In the entries below, some lines contain "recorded"; work out how many and answer with the figure only.

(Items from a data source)
──────────
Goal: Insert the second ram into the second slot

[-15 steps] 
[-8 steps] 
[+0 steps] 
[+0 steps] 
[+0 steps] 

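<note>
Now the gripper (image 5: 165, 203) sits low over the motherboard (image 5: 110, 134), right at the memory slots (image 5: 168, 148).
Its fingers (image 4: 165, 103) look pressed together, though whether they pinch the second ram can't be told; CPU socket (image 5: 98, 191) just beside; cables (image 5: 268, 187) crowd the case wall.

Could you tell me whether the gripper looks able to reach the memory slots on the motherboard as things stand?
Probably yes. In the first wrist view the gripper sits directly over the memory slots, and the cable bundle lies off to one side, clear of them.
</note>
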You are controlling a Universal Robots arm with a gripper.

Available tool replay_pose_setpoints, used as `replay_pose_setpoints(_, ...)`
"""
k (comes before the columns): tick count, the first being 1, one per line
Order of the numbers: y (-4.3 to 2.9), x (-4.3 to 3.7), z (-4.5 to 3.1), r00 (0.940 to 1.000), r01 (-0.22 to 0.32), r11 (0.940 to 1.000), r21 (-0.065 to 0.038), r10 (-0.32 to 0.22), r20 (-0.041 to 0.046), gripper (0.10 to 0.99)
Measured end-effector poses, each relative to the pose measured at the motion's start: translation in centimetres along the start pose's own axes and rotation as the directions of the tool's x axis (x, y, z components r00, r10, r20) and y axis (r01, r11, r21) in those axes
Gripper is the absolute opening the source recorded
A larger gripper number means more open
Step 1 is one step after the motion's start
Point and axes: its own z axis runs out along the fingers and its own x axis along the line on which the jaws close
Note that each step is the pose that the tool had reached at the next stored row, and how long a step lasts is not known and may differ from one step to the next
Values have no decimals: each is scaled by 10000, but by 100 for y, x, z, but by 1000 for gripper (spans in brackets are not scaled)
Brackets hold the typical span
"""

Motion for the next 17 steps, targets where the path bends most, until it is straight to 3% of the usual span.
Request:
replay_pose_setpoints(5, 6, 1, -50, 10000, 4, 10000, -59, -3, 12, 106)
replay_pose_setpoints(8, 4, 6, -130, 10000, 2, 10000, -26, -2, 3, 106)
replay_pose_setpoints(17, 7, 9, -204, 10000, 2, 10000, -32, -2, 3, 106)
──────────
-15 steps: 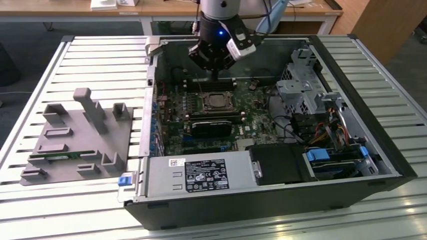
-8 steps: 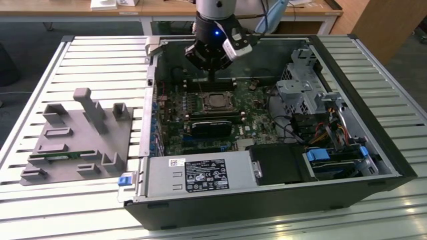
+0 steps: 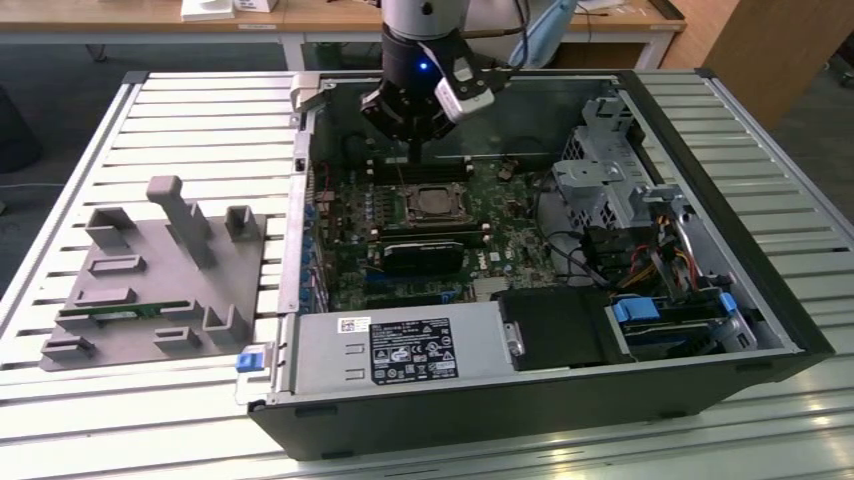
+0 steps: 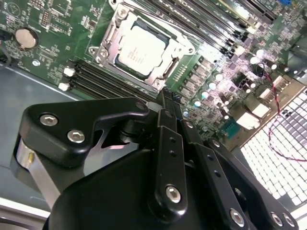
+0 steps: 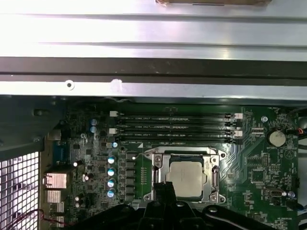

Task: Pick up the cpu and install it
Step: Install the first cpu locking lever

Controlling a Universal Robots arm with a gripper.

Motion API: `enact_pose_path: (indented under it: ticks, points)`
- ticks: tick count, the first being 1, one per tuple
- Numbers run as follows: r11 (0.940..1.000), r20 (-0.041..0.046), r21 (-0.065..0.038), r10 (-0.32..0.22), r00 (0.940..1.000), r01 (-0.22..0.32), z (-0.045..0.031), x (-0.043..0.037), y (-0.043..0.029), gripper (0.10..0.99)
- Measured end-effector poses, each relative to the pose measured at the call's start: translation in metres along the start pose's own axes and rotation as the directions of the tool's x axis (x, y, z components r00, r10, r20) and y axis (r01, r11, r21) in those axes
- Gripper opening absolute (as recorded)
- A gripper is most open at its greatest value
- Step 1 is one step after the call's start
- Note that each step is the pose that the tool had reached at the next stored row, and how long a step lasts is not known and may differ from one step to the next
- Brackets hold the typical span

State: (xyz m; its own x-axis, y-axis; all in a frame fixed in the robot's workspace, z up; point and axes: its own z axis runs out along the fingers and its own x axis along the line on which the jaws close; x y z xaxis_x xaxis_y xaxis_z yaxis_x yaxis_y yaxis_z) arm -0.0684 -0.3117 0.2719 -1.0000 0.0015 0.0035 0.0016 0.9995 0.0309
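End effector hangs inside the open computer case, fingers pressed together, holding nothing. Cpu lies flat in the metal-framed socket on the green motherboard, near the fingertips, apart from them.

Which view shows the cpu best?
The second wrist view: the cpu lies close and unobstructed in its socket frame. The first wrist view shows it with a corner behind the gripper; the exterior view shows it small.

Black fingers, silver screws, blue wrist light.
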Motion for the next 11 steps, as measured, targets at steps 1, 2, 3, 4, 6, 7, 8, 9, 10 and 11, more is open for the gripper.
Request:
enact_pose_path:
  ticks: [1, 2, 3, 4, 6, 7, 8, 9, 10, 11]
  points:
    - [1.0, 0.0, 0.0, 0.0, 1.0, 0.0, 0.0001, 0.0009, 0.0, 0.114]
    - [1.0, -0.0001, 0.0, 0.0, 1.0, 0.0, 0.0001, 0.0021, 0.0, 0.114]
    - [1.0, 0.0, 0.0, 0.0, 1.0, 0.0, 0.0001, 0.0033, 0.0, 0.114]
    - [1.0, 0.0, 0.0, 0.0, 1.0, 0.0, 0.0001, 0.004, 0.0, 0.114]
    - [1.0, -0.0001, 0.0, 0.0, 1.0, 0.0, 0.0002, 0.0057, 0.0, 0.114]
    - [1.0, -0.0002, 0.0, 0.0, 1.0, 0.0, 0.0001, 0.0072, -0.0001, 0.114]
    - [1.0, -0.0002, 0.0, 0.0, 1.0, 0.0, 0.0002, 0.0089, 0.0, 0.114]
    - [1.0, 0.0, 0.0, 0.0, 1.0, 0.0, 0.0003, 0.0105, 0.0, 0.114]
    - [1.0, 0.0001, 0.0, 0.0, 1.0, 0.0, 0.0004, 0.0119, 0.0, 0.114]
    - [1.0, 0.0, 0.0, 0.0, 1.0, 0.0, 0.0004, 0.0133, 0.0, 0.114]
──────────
→ The answer:
2